Still, one might disregard this or disagree with me. At its core, Burning Man is about individualism or, more accurately (if anything accurate can be said about this thing) about voluntarily investing one's individuality into the creation of a participatory community that provides for the benefit of all involved. The first question in my mind about this is why it's necessary to travel hundreds, even thousands, of miles to do this. The vast majority of "Burners" don't live as hermits in isolated caves the rest of the year, I'm sure. They already live in communities, albeit not necessarily in communities that charge an entrance fee for participation (or perhaps they do, and maybe that's what the participants could change in the real world instead of the artificial one they build for a few days out in the desert).

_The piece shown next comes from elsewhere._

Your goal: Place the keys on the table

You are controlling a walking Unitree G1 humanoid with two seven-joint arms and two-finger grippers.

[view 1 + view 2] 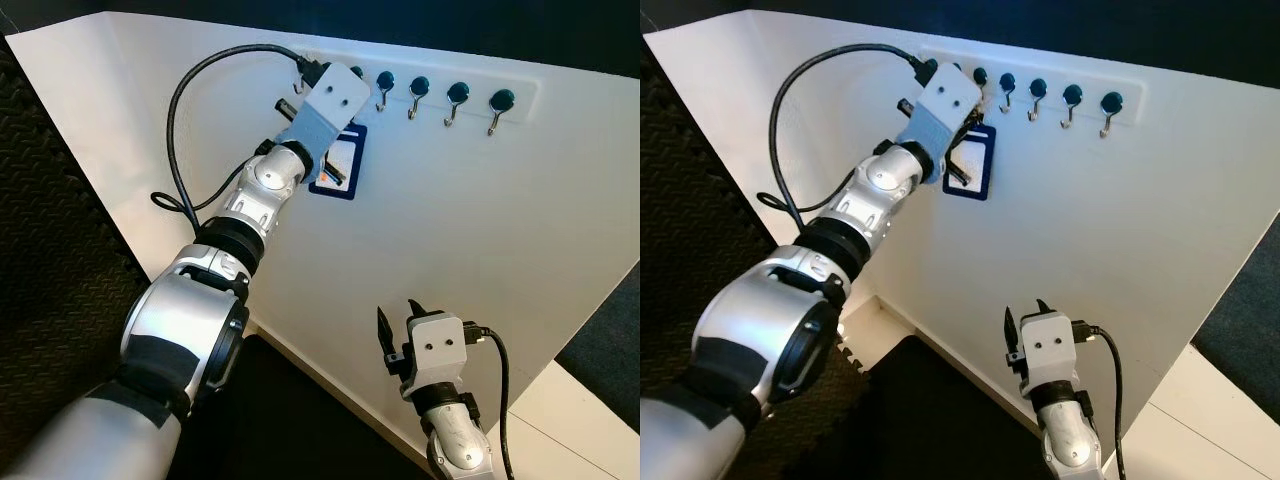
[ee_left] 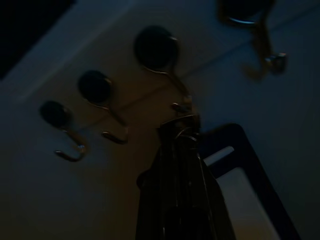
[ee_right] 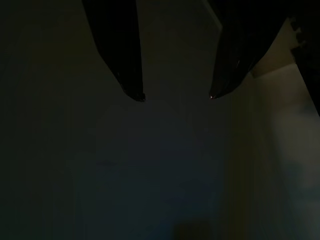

This supposed need to take care of the world around them is a motivating factor, though, which must be the reason that

...The super Wal-Mart, apparently the destination of choice among Burners on the way up the road, was huge...
— Source
It's good to know that Wal-Mart, a mom and pop, community-building organization with an excellent track record of caring for its employees and eschewing the use of sweatshop labor in impoverished countries, gets so much additional patronage as a result of the event. Clearly, Burning Man can in no way be viewed as a consumerist quasi-religious ritual that encourages the consumption of vast amounts of resources for purely hedonistic purposes. Anyone who says so simply doesn't get it because they've never been there, dude.But that's just it; everything done in the "temporary autonomous zone" of Burning Man lasts a few days and goes away. A few of the people who participate in it might change in some way, but for the most part the participants are out for a good time and that's all there is. Should the event be banned on a such a basis? I don't think so, and that's not what I'm advocating. This spiritual, socially-conscious gloss that's painted over the thing, though, is absolutely artificial. It's a smugness, a self-justification, with no better rational context than any religious ritual, and perhaps not even that valid. It's a party, that's all. It's a celebration of consumerist culture and the power of capital. Poor people, by which I mean those who struggle everyday to maintain food and shelter, don't go to a festival like Burning Man once a year to build exclusive little communities outside the perimeters of everyday life. Instead, they ideally band together morning, noon and night to provide for one another and create real communities. They celebrate their own creativity, except in their case creativity is a means to survival, not a nicety tacked on as a result of accumulating time off from work. A number of those people work in terrible conditions, producing the goods that Burners consume at the cheapest rate possible so that Wal-Mart can crush small businesses by turning profits while maintaining lower prices than any family-run enterprise could ever hope to do. They don't drive to their celebrations in huge rented mobile homes; that's not a privilege they enjoy. To the very core, Burning Man is an event stemming from the existence of economic class stratification. I'm not objecting to that, but because of the sheer size of the event and the energy invested into it, it is incumbent upon those who think they're changing society by being involved with the big party on the playa at least acknowledge this.